What the exercise asks:
All lines from the one containing "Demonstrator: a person" through the last line of the listing should be given again exactly, with no pictures.

Recorded data:
== Segment start ==
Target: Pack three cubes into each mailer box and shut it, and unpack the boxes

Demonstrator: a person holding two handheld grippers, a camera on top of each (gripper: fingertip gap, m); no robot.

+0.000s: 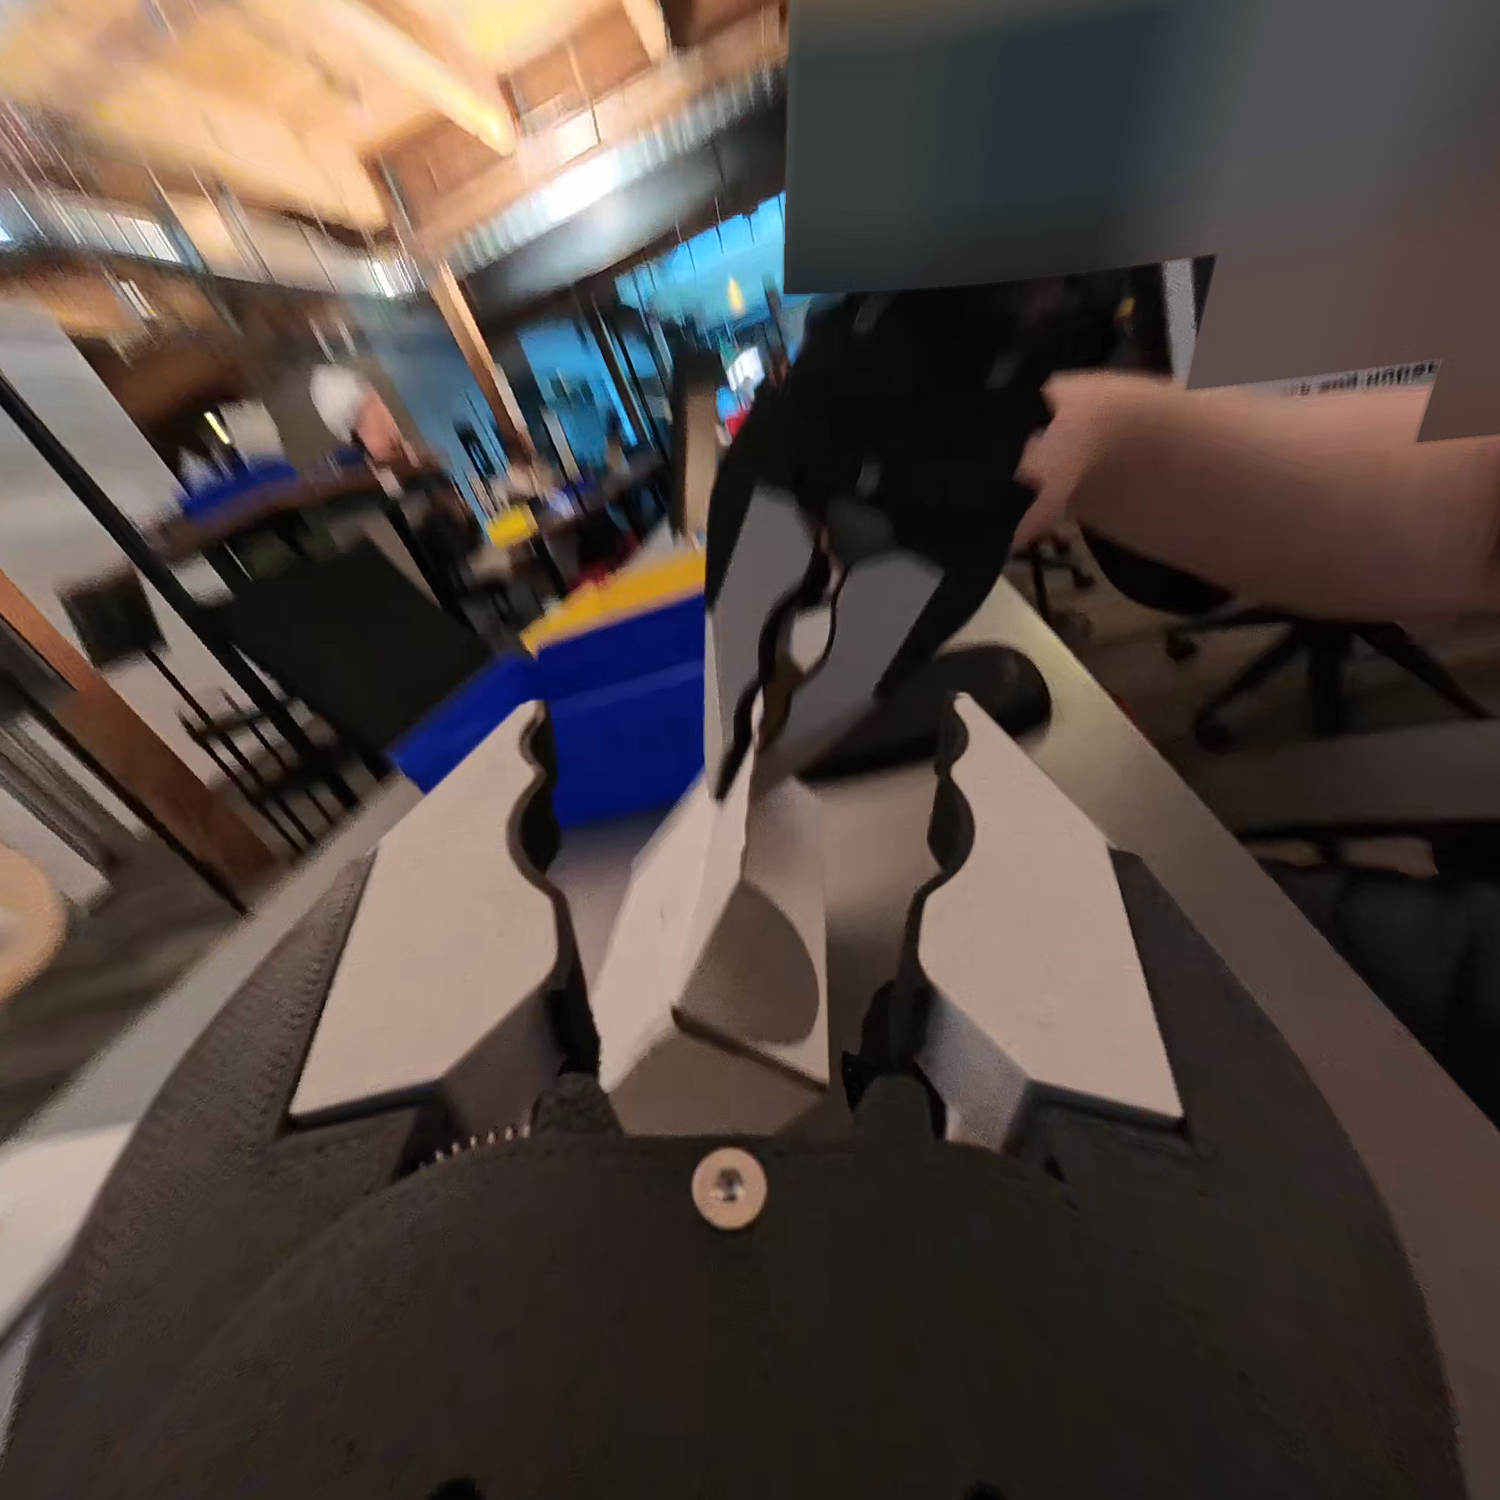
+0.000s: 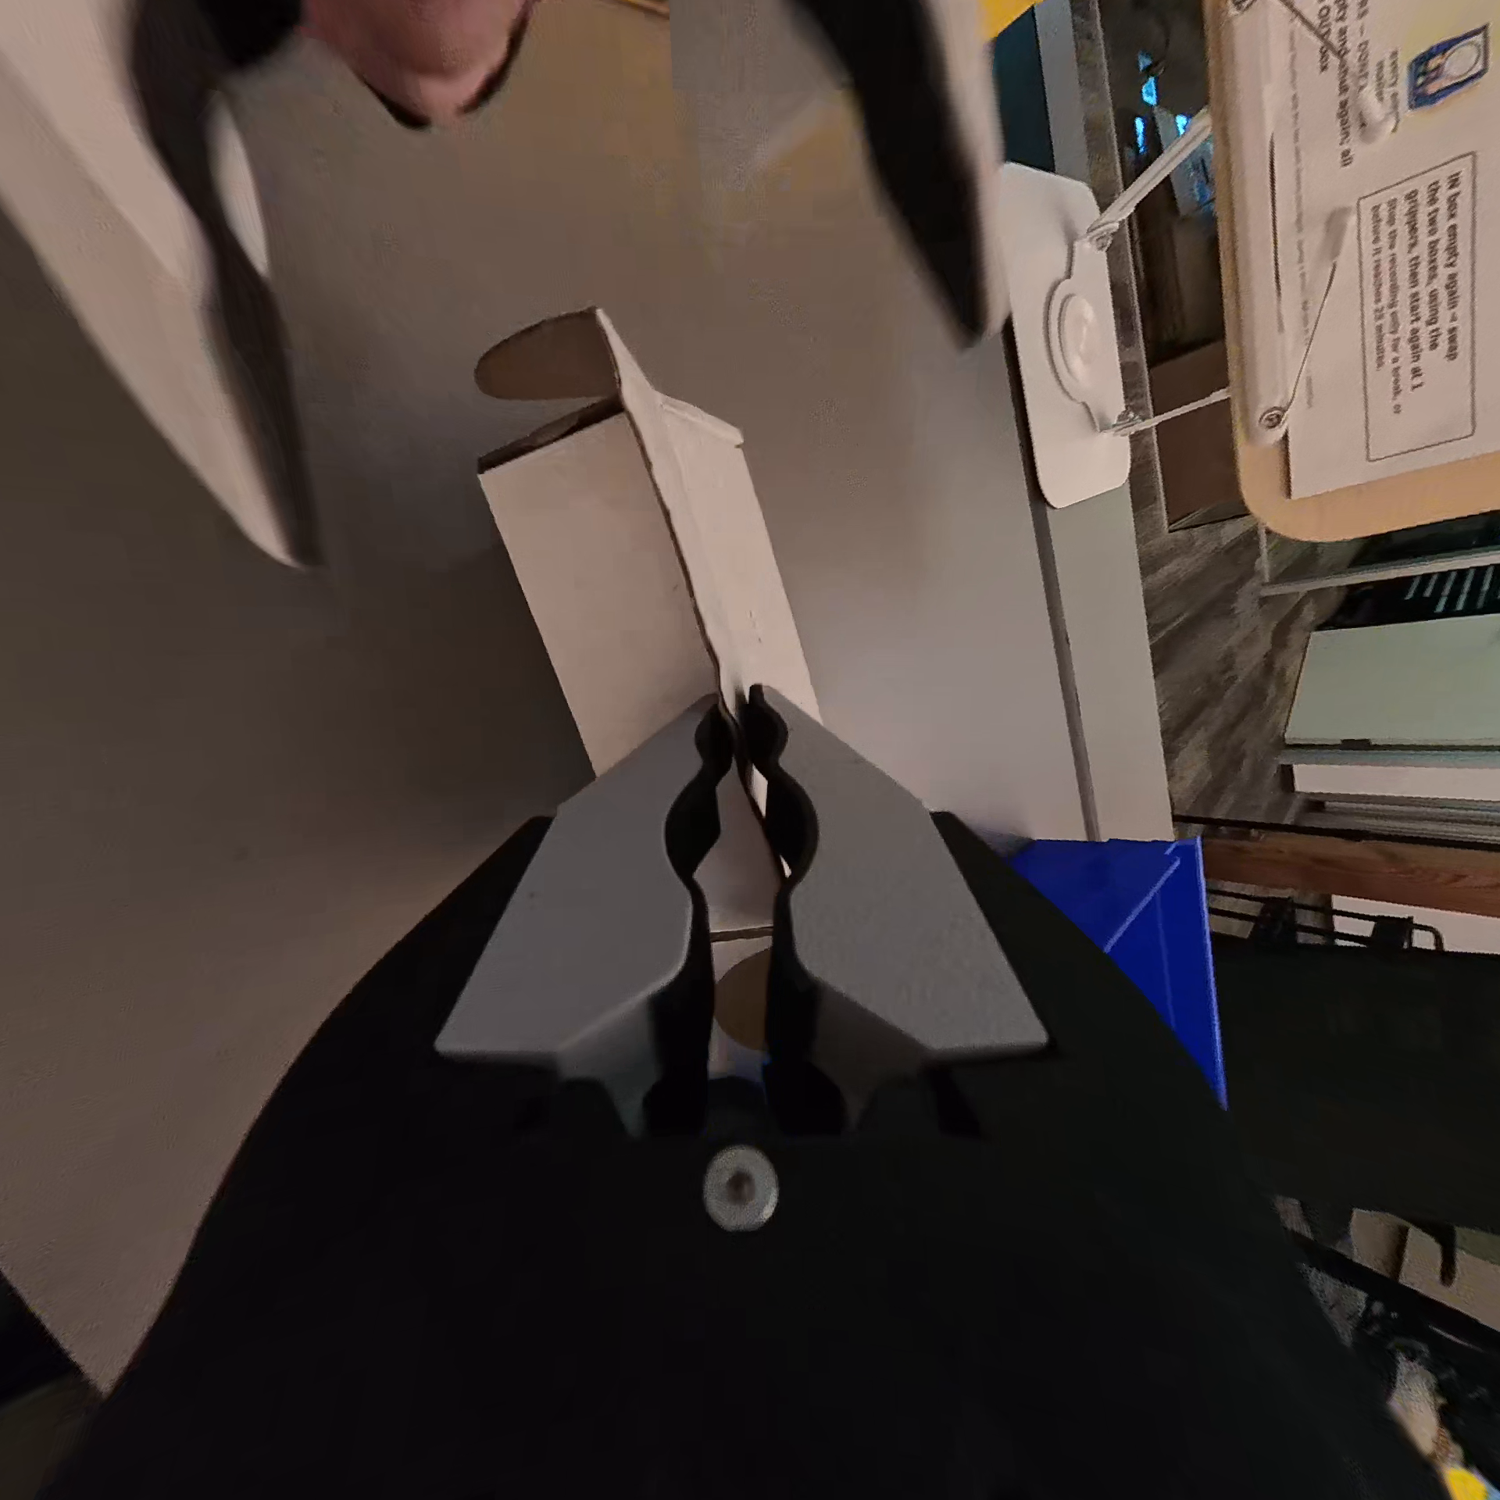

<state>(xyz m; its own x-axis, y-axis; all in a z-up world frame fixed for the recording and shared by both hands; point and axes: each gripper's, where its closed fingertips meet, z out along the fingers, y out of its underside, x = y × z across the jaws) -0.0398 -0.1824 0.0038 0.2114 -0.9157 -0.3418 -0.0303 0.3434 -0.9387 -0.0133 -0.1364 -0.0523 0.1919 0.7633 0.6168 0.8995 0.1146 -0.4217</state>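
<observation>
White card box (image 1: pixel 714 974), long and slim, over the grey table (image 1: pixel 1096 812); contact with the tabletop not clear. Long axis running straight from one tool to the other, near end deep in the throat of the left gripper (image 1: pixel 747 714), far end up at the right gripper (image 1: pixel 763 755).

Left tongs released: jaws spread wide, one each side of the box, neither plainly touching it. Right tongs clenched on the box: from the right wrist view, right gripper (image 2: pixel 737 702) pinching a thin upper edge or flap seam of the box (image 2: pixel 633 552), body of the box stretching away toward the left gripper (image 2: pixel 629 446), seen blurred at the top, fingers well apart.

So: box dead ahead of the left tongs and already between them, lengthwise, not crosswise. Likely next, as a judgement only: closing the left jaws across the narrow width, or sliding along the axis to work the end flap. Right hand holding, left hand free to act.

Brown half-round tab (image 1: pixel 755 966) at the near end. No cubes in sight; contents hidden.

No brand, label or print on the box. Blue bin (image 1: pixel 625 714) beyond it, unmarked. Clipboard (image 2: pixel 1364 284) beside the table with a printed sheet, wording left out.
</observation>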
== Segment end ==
Solved problem:
Demonstrator: a person holding two handheld grippers, a camera on top of each (gripper: fingertip gap, m); no robot.

+0.000s: 
+0.000s: 

<state>(xyz m; its own x-axis, y-axis; all in a z-up world frame fixed for the recording and shared by both hands; point and axes: each gripper's, where its closed fingertips meet, z out along the fingers, y out of its underside, x = y × z across the jaws) -0.0398 -0.1824 0.0038 0.2114 -0.9157 -0.3418 -0.0303 0.3434 -0.9387 -0.0133 -0.1364 -0.0523 0.1919 0.7633 0.6168 0.8995 0.1146 -0.4217</state>
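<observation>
White card box (image 1: pixel 714 974), long and slim, over the grey table (image 1: pixel 1096 812); contact with the tabletop not clear. Long axis running straight from one tool to the other, near end deep in the throat of the left gripper (image 1: pixel 747 714), far end up at the right gripper (image 1: pixel 763 755).

Left tongs released: jaws spread wide, one each side of the box, neither plainly touching it. Right tongs clenched on the box: from the right wrist view, right gripper (image 2: pixel 737 702) pinching a thin upper edge or flap seam of the box (image 2: pixel 633 552), body of the box stretching away toward the left gripper (image 2: pixel 629 446), seen blurred at the top, fingers well apart.

So: box dead ahead of the left tongs and already between them, lengthwise, not crosswise. Likely next, as a judgement only: closing the left jaws across the narrow width, or sliding along the axis to work the end flap. Right hand holding, left hand free to act.

Brown half-round tab (image 1: pixel 755 966) at the near end. No cubes in sight; contents hidden.

No brand, label or print on the box. Blue bin (image 1: pixel 625 714) beyond it, unmarked. Clipboard (image 2: pixel 1364 284) beside the table with a printed sheet, wording left out.
</observation>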

With this, the exercise has been completed.